I have my ds in childcare an extra day so that I can do work and also the odd extra hour to get housework done. Although it means less time with him the time we do have is more relaxed.
I feel sick reading this thread! I'm due to start a nursing degree in September and I'm worried about the effect on my DC. I'm a LP and my DD's are 3 and 5. I'm doing an access to nursing course at the moment and I have five assignments and a presentation that all need finishing for beginning of May. I'm about 40% done but the stress is making me snap at my DC. I have 3 weeks off over Easter but with looking after the DC full time, I've only managed to wangle 4 child free days where I can study. The rest of the time I'm grabbing the odd hour here and there. My house is also a tip most of the time, which doesn't help my studying as I need it tidy in order to be productive for some reason! If I'm feeling the strain now what on earth is uni going to be like?!
I also think my DM is unsupportive and doesn't think I should be doing this. She doesn't know "why on earth" I would put myself and the girls through it. She doesn't seem to understand the concept of wanting to better yourself and provide a better future for your family. She makes noises about helping out when I'm at uni but I can't rely on her. I'm 34 now. I really don't want to wait until the DC are older and more independent before returning to study. I'm hoping they won't really remember how disruptive the next 3 years are going to be and how stressed and snappy mummy was
I guess the key is to be über-organised, a trait I am definitely not blessed with!
I think your mother should be more supportive. It's fantastic that you're doing this degree and getting a career. It will be stressful, but also very rewarding with each passed assignment and practice placement. At least you know you can come here and vent when it gets really stressful. Believe me there will be other parents on the course who will feel exactly the way you do.
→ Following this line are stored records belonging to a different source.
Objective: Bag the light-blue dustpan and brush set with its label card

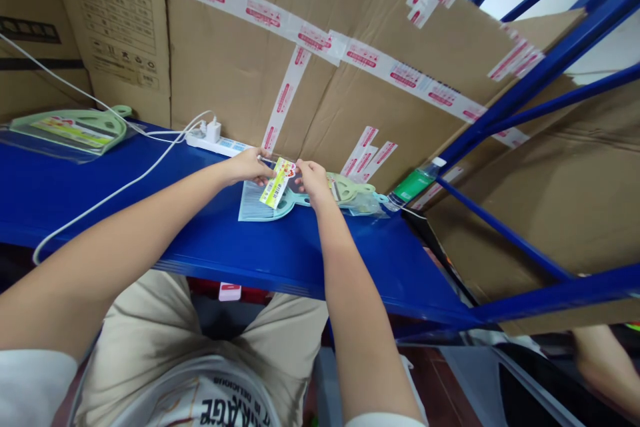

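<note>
A yellow, green and white printed label card (277, 184) is held up between my two hands. My left hand (249, 167) is closed at the card's left edge, with a thin pale rod-like piece showing by its index finger. My right hand (313, 180) pinches near the card's upper right corner. Below the card, a light blue dustpan and hand brush set (265, 205) lies on the blue shelf (215, 233), partly hidden by card and hands. Right of it, a pale green dustpan (350, 189) rests in clear plastic wrapping.
At the left lies another wrapped green dustpan (75, 128). A white power strip (220, 142) with plugs and a trailing white cable stands against the cardboard (225, 73). A green-labelled bottle (416, 183) leans by the blue frame (530, 253). Another person's arm (605, 360) shows lower right.
</note>
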A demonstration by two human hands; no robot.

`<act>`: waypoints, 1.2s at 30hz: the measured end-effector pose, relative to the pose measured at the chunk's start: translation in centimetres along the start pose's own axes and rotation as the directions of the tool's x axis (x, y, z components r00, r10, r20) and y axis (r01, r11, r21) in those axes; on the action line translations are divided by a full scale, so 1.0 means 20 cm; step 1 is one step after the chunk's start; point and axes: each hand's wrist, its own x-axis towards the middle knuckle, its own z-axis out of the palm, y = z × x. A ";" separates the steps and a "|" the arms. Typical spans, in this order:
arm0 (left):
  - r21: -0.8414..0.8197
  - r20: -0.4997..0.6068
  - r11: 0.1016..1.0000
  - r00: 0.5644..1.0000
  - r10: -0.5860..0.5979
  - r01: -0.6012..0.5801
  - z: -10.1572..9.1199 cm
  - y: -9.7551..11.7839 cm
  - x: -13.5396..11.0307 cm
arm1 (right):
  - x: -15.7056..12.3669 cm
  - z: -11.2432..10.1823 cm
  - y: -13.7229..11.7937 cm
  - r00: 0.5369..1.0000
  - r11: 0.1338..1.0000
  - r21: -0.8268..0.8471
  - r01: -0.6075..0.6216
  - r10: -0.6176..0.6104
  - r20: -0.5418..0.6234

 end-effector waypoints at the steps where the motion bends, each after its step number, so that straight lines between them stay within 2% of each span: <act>1: -0.004 0.007 1.000 1.000 -0.028 0.028 -0.01 -0.01 0.01 | 0.00 0.00 0.00 1.000 1.000 -0.010 -0.002 0.001 -0.018; 4: 0.037 0.084 0.995 0.992 -0.095 0.093 -0.05 -0.04 0.02 | 0.01 -0.02 0.00 1.000 1.000 -0.022 -0.009 0.008 -0.030; 8: 0.175 0.156 0.978 0.978 -0.142 0.114 -0.09 -0.08 0.04 | 0.00 -0.02 0.00 1.000 1.000 -0.023 -0.001 0.001 -0.021; 16: 0.319 0.240 0.948 0.967 -0.088 0.007 -0.13 -0.11 0.07 | 0.01 -0.03 0.01 1.000 0.998 -0.056 0.002 0.000 0.021; 27: 0.383 0.254 0.921 0.967 -0.035 -0.067 -0.11 -0.10 0.05 | 0.01 -0.02 0.01 0.999 0.998 -0.063 -0.016 0.019 0.041; 36: 0.498 0.239 0.864 0.970 -0.049 -0.079 -0.10 -0.07 0.03 | 0.02 -0.02 0.01 0.997 0.994 -0.103 -0.024 0.032 0.075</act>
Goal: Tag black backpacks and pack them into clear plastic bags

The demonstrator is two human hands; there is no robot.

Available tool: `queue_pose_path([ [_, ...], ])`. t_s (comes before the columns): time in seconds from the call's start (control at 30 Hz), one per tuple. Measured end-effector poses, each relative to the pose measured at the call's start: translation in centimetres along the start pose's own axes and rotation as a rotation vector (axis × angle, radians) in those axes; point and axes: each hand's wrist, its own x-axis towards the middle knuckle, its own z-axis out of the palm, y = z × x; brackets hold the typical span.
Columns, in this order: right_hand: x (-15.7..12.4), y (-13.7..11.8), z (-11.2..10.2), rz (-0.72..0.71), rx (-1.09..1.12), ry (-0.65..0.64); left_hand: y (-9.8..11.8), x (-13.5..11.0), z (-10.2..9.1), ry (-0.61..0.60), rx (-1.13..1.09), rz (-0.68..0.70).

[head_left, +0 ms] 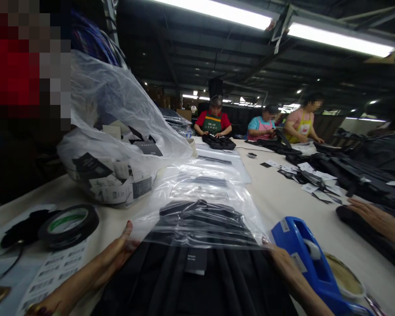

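A folded black garment (217, 285) lies in front of me, its far part inside a clear plastic bag (200, 228). A black hang tag (195, 261) rests on the garment just outside the bag's opening. My left hand (118, 252) grips the left edge of that opening, thumb up and fingers partly behind the film. At the opposite edge, my right hand (278, 256) pinches the bag close to the garment's side. The fingertips of both hands are partly hidden by plastic and cloth.
A blue tape dispenser (303, 250) stands at right; black tape (69, 226) and a barcode label sheet (55, 272) lie left. Behind is a translucent sack (118, 145) of tags. A co-worker's hand (378, 219) touches black cloth. Loose tags (316, 180) and several people are farther off.
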Motion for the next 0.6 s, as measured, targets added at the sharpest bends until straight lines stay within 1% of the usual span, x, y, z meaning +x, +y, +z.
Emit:
queue_pose_path([
  [0.03, -0.6, 0.2, -0.3, -0.015, -0.014, 0.018, -0.1, -0.7, -0.1, 0.009, 0.006, 0.002],
  [0.1, -1.9, 0.9, -0.7, 0.011, -0.048, 0.074, -0.4, -1.7, -0.3, 0.037, 0.026, 0.019],
  [0.2, -3.8, 2.8, -1.0, 0.052, -0.027, 0.149, -1.2, -2.5, -0.4, 0.042, 0.047, 0.054],
  [0.3, -5.5, 4.3, -0.7, 0.039, 0.111, 0.155, -1.7, -3.4, 0.1, 0.006, 0.016, 0.024],
  [0.37, -6.6, 4.2, -0.5, 0.056, 0.244, 0.179, -1.6, -4.2, 0.4, -0.029, -0.034, -0.008],
  [0.43, -7.7, 3.0, -0.2, 0.131, 0.396, 0.123, -1.4, -5.3, 0.7, -0.059, -0.068, -0.033],
  [0.5, -8.9, 1.2, 0.1, 0.239, 0.563, 0.002, -1.2, -6.4, 0.8, -0.089, -0.07, -0.054],
  [0.53, -9.5, 0.3, 0.3, 0.28, 0.638, -0.064, -1.2, -6.9, 0.8, -0.085, -0.059, -0.06],
  [0.6, -10.4, -0.8, 0.8, 0.334, 0.735, -0.134, -1.4, -7.8, 0.8, -0.009, -0.013, -0.028],
])
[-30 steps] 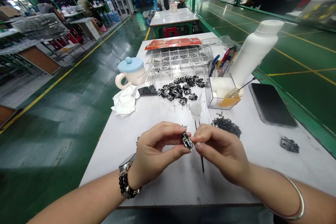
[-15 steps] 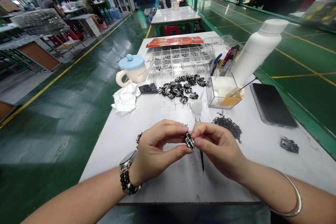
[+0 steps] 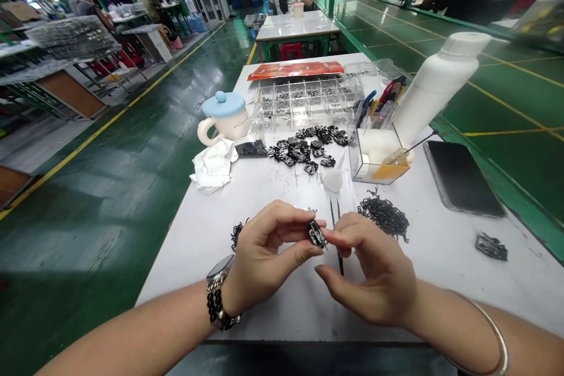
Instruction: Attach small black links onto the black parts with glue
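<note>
Between the thumb and fingers of my left hand (image 3: 268,247) is a small black part with shiny metal pieces (image 3: 316,234). My right hand (image 3: 374,270) has its thumb spread away from the fingers, and its index fingertip touches or nearly touches the part's right edge. Dark tweezers (image 3: 339,223) lie on the table, partly hidden behind my right hand. To the right is a pile of small black curved pieces (image 3: 384,216); a smaller pile (image 3: 237,236) is partly covered by my left hand. Similar black-and-metal parts (image 3: 299,150) are heaped farther back.
A clear compartment tray (image 3: 304,100) stands at the back, near an orange packet (image 3: 295,70). On the left are a lidded mug (image 3: 227,120) and crumpled tissue (image 3: 214,165). A clear box (image 3: 379,155), white bottle (image 3: 440,82), and phone (image 3: 465,179) occupy the right side.
My right thumb has come off the part and dropped down, opening that hand's pinch. My left hand still holds the part in about the same place. The view has shifted slightly.
</note>
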A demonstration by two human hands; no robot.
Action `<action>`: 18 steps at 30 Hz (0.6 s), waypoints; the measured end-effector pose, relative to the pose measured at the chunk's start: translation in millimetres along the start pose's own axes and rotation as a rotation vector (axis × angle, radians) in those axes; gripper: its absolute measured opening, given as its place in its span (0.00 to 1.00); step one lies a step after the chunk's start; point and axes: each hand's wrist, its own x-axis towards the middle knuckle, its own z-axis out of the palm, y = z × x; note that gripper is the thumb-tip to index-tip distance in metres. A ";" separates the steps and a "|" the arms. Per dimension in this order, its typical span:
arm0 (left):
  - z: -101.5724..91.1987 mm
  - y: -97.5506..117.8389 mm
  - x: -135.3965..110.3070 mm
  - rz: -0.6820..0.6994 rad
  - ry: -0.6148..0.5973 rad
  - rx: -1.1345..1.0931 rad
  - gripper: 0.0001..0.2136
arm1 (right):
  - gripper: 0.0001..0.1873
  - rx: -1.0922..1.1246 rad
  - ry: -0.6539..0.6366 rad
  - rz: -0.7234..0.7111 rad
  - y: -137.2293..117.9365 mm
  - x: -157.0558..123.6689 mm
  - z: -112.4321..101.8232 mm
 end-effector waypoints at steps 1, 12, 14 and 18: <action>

I've made loads of girlfriends on my course, but its the other mothers that really understand me. The course will probably go really quickly as well. I can't believe I'm nearly finished already.
Ooh I'm reading this with interest!
I've been offered a place at University this September and I would love to take it.
It's just how much childcare is going to cost that is scaring me, there's just me and my two wonderful DC's, I cant ask my parents for any support financially or childcare as they're getting on a bit now.
I'll keep thinking..
My exams are over and I have made it through the first year
I feel absolutely ecstatic today. It's really weird not having anything to study for. I can catch up with friends that I have ignored for the past year, maybe even do some housework and clear out the garden. I can read a book or MN without guilt, do a jigsaw with my dc. Happy days.